In real life, when working on business related problems, the quality of the data processing phase and the ability to extract meaningful signal out of raw data is the most important and time consuming part of building an efficient predictive model. It is well know that "data preparation accounts for about 80% of the work of data scientists" (http://www.forbes.com/sites/gilpress/2016/03/23/data-preparation-most-time-consuming-least-enjoyable-data-science-task-survey-says/). Model selection and algorithm optimization remains an important part of the work but is often not the deciding factor when implementation is concerned.

A solid and robust implementation that is easy to maintain and connects to your ecosystem seamlessly is often preferred to an overly complex model developed and coded in-house, especially when the scripted model only produces small gains when compared to a service based implementation.

Amazon's expertise and the gradient descent algorithm

Amazon has been using machine learning for the retail side of its business and has build a serious expertise in predictive analytics. This expertise translates into the choice of algorithm powering the Amazon ML service.

The Stochastic Gradient Descent (SGD) algorithm is the algorithm powering Amazon ML linear models and is ultimately responsible for the accuracy of the predictions generated by the service. The SGD algorithm is one of the most robust, resilient, and optimized algorithms. It has been used in many diverse environments, from signal processing to deep learning and for a wide variety of problems, since the 1960s with great success. The SGD has also given rise to many highly efficient variants adapted to a wide variety of data contexts. We will come back to this important algorithm in a later chapter; suffice it to say at this point that the SGD algorithm is the Swiss army knife of all possible predictive analytics algorithm.

Several benchmarks and tests of the Amazon ML service can be found across the web (Amazon, Google and Azure: https://blog.onliquid.com/machine-learning-services-2/ and Amazon versus scikit-learn: http://lenguyenthedat.com/minimal-data-science-2-avazu/).
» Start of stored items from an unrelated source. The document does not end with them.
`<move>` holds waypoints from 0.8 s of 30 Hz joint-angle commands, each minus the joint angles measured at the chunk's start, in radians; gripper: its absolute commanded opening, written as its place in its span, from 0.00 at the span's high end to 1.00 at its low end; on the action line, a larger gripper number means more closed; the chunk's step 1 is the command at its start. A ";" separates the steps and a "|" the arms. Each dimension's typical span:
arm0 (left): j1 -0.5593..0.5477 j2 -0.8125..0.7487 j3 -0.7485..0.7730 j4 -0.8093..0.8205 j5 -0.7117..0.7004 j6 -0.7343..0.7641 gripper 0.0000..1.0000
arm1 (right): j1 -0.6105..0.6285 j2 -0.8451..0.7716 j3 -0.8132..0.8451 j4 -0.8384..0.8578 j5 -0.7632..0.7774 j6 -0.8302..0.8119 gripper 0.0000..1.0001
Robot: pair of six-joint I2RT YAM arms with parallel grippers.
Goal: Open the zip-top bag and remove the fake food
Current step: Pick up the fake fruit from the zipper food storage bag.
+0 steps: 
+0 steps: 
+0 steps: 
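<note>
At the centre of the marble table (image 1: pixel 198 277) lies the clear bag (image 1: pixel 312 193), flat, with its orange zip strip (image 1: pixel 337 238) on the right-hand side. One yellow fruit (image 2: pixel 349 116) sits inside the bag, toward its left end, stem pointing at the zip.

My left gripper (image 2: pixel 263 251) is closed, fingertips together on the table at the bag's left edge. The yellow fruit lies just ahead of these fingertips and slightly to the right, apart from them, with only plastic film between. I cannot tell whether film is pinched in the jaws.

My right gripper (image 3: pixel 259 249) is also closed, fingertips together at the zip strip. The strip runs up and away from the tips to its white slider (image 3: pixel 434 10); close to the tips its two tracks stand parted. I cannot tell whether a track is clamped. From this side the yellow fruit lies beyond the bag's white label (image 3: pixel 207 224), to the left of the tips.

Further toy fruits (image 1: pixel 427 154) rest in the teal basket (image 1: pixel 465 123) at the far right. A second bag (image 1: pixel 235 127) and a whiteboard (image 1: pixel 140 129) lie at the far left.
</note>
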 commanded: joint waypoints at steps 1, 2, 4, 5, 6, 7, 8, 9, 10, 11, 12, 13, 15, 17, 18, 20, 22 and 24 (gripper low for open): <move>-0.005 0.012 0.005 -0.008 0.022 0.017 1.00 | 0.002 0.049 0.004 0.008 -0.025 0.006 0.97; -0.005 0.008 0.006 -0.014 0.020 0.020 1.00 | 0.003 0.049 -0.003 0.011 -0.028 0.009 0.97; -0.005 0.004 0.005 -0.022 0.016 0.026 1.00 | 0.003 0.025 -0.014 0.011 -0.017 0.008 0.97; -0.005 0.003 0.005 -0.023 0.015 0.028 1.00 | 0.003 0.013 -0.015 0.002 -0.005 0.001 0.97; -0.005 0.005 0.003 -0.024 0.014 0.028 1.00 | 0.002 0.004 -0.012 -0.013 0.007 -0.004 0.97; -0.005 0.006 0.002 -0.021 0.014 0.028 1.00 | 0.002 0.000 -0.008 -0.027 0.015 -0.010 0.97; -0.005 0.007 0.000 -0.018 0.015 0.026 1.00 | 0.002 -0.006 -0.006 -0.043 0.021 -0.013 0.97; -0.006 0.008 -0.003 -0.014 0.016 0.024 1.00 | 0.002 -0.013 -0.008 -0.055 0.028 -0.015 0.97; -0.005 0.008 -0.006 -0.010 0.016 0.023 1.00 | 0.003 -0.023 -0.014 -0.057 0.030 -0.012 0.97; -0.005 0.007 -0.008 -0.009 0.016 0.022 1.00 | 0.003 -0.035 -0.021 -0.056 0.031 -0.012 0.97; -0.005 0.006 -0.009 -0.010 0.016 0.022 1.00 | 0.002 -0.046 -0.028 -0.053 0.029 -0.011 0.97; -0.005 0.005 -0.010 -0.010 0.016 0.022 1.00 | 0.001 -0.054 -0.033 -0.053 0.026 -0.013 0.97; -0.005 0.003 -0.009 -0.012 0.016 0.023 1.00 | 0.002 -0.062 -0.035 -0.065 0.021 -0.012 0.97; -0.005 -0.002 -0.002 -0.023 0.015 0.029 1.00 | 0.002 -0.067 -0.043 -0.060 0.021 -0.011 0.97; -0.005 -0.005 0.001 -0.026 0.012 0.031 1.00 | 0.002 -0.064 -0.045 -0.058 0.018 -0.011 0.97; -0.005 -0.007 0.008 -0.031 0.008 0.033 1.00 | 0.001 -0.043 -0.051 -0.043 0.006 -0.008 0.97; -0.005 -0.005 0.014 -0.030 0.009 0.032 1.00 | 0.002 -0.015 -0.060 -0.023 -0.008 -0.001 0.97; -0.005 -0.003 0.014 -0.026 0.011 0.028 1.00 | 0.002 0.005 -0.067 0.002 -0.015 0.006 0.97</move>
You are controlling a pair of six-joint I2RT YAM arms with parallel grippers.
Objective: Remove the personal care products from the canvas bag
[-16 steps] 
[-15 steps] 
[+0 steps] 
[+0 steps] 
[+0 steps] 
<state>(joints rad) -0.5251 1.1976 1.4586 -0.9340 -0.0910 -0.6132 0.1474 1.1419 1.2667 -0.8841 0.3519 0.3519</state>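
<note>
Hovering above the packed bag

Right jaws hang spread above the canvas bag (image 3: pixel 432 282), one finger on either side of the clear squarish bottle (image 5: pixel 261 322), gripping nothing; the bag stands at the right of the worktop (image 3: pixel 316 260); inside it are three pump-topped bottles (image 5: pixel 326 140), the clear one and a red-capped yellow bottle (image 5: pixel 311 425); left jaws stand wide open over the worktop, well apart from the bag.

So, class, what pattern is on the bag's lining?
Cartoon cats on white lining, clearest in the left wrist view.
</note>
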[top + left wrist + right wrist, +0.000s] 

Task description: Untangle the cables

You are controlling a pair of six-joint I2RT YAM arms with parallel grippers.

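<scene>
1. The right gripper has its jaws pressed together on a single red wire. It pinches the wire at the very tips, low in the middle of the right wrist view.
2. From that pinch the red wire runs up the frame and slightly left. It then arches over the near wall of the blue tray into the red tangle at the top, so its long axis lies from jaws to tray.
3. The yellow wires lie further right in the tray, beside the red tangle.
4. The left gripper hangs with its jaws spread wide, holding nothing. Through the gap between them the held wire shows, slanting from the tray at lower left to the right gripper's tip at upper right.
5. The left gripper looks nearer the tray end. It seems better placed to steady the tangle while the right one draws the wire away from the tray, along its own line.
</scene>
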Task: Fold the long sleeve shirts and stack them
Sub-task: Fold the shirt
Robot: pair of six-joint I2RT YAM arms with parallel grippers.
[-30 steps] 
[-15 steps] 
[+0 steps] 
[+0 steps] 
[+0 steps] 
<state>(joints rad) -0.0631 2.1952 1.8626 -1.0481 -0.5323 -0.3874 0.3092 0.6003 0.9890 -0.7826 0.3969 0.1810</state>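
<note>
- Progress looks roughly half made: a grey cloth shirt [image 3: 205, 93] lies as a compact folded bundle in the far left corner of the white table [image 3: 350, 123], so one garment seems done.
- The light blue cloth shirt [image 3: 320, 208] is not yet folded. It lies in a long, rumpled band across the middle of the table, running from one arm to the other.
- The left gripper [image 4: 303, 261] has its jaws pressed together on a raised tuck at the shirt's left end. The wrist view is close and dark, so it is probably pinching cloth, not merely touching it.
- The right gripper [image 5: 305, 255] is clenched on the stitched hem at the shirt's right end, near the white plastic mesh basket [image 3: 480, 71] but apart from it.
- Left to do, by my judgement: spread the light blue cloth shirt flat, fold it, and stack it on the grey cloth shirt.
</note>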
Overall results show that the Amazon ML performance is on a par with other MLaaS platforms, but also with scripted solutions based on popular machine learning libraries such as scikit-learn.

For a given problem in a specific context and with an available dataset and a particular choice of a scoring metric, it is probably possible to code a predictive model using an adequate library and obtain better performances than the ones obtained with Amazon ML. But what Amazon ML offers is stability, absence of coding, and a very solid benchmark record, as well as a seamless integration with the Amazon Web Services ecosystem that already powers a large portion of the Internet.

Pricing

As with other MLaaS providers and AWS services, Amazon ML only charges for what you consume.

The cost is broken down into the following:

  • An hourly rate for the computing time used to build predictive models
  • A prediction fee per thousand prediction samples
  • And in the context of real-time (streaming) predictions, a fee based on the memory allocated upfront for the model

The computational time increases as a function of the following:

  • The complexity of the model
  • The size of the input data
  • The number of attributes
  • The number and types of transformations applied

At the time of writing, these charges are as follows:

  • $0.42 per hour for data analysis and model building fees
  • $0.10 per 1,000 predictions for batch predictions
  • $0.0001 per prediction for real-time predictions
  • $0.001 per hour for each 10 MB of memory provisioned for your model

These prices do not include fees related to the data storage (S3, Redshift, or RDS), which are charged separately. 

During the creation of your model, Amazon ML gives you a cost estimation based on the data source that has been selected.

The Amazon ML service is not part of the AWS free tier, a 12-month offer applicable to certain AWS services for free under certain conditions.